Exercise objective:
In the lines below, look for "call". Copy each line where it appears.

━━━━━ Data supplied ━━━━━

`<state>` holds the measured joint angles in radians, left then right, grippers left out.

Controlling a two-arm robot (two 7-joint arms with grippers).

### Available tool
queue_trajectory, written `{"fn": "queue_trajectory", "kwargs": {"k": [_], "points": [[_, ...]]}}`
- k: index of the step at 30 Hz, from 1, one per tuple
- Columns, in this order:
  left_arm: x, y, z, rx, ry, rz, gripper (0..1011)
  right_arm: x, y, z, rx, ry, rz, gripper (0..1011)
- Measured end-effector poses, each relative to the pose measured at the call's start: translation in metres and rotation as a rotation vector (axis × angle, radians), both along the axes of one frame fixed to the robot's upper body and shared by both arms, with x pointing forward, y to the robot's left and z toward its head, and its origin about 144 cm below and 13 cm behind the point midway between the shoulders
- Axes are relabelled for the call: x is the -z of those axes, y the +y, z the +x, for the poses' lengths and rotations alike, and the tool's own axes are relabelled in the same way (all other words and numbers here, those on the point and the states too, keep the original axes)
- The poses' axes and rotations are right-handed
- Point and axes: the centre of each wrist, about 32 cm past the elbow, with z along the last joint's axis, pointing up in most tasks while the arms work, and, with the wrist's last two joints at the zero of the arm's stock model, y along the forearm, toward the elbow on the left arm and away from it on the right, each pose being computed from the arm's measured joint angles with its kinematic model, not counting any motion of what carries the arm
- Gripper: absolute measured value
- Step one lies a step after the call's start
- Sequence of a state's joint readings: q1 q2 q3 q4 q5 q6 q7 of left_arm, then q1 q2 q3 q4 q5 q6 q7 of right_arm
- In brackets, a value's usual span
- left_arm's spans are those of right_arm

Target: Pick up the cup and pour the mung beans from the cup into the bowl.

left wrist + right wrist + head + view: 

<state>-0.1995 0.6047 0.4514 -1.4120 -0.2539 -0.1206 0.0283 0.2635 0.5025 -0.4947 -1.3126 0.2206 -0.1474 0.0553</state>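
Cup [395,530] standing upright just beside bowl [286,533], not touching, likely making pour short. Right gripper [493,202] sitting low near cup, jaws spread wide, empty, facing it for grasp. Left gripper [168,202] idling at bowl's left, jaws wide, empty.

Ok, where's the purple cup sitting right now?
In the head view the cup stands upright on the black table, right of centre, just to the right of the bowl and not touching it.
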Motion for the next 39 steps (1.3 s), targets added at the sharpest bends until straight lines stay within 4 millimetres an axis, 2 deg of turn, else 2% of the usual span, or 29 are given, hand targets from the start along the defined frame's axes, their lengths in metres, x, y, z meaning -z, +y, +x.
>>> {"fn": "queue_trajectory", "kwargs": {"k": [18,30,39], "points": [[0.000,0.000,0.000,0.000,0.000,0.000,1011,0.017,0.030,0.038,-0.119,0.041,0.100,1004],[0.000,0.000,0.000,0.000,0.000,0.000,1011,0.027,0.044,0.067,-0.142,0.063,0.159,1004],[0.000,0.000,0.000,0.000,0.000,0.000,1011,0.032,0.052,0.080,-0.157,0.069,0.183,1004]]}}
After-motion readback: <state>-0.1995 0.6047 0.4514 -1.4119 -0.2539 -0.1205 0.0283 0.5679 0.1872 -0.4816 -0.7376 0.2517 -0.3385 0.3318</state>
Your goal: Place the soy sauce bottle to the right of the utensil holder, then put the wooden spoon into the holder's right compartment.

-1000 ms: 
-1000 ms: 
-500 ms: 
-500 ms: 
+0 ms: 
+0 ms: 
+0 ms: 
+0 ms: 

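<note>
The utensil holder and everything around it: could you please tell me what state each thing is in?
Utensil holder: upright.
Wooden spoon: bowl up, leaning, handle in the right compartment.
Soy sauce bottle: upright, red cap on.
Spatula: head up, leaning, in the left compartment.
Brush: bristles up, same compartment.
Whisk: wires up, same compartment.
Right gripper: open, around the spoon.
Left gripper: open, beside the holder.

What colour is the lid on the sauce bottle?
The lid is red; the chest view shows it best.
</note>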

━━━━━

Written solution:
- Measured end-effector poses, each relative to the pose measured at the call's start: translation in metres and rotation as a rotation vector (axis × angle, radians), both along the axes of one frame fixed to the robot's upper body and shared by both arms, with x pointing forward, y to the robot's left and z toward its head, and its origin about 144 cm below and 13 cm behind the point midway between the shoulders
- Axes are relabelled for the call: x is the -z of those axes, y the +y, z the +x, for the poses' lengths and rotations alike, and the tool's own axes are relabelled in the same way (all other words and numbers here, those on the point and the states too, keep the original axes)
- Step one lies a step after the call's start

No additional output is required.